A select number of sports governing bodies were established in the 1800s, and the International Skating Union (ISU) that was founded in 1892, falls in this category of federations who have taken a pastime enjoyed by many and galvanized it into a worldwide sport. ISU oversee the administration of Figure Skating and Speed Skating in two separate branches. The areas of figure skating include four categories. These are single skating, pairs, synchronized skating and ice dancing. Speed skating is divided into long track and short track. The sport is recognised by the International Olympic Committee (IOC) and forms an integral part of the Winter Olympic program.
One of the key objectives of the federation is to continue to increase the popularity of the sport, firstly among its members, and then also within nations where skating is emerging. In addition, ISU also regulates and governs all competitions. Across the two branches, there are eleven world championships covering specific age levels and categories. There are also four world cup series events held in major cities internationally, further enhancing the exposure for spectators and athletes alike. ISU have created a development program to ensure officials are trained at the highest level.
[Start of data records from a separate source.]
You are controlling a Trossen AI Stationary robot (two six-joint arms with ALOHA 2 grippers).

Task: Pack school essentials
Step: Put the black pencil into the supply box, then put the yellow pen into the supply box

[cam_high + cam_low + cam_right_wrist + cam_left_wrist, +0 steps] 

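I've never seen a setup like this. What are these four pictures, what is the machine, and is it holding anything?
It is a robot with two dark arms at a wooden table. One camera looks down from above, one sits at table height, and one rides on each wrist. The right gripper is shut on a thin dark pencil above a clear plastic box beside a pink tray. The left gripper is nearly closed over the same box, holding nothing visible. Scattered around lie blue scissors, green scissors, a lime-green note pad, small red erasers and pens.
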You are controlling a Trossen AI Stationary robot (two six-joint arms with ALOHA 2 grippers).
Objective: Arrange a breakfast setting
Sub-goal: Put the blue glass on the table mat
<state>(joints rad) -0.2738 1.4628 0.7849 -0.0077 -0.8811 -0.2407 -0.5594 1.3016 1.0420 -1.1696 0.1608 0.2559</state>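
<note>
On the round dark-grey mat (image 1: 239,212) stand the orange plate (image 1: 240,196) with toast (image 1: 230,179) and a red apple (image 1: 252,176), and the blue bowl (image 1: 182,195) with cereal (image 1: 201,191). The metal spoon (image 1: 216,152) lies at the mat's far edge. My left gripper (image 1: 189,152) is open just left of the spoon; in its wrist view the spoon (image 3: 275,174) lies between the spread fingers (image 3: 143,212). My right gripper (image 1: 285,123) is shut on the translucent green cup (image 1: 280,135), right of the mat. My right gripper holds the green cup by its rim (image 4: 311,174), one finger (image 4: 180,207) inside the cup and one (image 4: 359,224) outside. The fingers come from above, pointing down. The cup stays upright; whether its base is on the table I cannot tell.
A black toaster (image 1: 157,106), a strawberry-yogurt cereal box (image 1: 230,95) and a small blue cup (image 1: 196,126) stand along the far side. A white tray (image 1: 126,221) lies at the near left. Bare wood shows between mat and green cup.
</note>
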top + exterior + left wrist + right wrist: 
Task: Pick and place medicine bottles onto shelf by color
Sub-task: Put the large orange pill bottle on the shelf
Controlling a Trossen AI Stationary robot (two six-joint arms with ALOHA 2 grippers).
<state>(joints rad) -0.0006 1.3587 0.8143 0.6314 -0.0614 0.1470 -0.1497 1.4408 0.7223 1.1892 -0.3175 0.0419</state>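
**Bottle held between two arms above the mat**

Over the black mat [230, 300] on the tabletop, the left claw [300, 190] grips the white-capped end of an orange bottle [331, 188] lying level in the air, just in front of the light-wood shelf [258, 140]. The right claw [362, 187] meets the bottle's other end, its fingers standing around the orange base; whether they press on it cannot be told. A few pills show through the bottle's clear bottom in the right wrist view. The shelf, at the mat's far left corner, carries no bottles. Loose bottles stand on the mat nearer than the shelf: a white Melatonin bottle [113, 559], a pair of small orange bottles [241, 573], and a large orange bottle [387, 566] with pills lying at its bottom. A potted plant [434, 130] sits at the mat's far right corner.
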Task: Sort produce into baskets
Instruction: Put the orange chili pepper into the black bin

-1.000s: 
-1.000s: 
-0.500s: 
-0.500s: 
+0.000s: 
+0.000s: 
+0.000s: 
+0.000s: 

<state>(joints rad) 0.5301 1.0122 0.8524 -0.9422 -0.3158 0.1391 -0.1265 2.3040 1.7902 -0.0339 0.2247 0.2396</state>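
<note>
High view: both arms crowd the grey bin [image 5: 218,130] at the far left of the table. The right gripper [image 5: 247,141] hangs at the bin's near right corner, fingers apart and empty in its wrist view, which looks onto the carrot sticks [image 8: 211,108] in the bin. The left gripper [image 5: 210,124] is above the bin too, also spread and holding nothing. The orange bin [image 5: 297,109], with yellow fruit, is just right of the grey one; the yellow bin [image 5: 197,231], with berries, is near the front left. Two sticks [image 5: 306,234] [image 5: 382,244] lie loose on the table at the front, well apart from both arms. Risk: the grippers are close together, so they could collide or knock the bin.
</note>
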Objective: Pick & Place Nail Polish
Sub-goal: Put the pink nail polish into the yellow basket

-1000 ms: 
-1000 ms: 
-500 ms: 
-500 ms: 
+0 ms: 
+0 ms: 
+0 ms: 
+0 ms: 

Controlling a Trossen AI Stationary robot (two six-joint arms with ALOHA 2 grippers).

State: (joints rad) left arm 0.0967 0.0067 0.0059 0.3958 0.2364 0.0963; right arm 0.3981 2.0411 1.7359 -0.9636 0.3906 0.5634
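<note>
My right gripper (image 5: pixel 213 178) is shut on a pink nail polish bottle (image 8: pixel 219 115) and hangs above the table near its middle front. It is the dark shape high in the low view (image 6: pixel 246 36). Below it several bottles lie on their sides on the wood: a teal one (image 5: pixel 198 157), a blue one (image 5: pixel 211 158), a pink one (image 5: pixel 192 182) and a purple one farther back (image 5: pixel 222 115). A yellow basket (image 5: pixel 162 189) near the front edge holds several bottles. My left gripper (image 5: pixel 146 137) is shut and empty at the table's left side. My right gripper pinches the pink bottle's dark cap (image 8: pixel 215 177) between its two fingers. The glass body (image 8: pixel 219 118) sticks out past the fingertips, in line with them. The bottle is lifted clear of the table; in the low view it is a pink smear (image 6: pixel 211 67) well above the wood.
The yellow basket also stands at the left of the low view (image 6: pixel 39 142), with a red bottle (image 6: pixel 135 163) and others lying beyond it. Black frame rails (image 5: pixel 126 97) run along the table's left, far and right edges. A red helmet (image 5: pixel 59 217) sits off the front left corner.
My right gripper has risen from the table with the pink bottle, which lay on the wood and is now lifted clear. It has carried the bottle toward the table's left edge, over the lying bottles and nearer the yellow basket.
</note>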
The federation is based in Lausanne, Switzerland.
A brief history of ice skating takes us to somewhere either in the 1200s or 1300s where the Dutch were the first to invent skates with edges to aid movement. During the 1600s the sport was introduced to Britain, which quickly became very popular. The first skating club was created in Edinburg, followed by London. The new sport became a favourite pastime for British middle and upper classes. Through a series of ice skating trips, Queen Victoria met her future husband, Prince Albert. The emergence as a sport where actual racing took place, was more the preserve of agricultural labourers. After the creation of ISU, the codified set of rules for figure skating were created. The first Speed Skating World Championships were held in Amsterdam in 1889, followed by the first European Championships two years later.
The federation has been instrumental in building on the popularity of ice skating and turning it into one of the biggest sports in the world.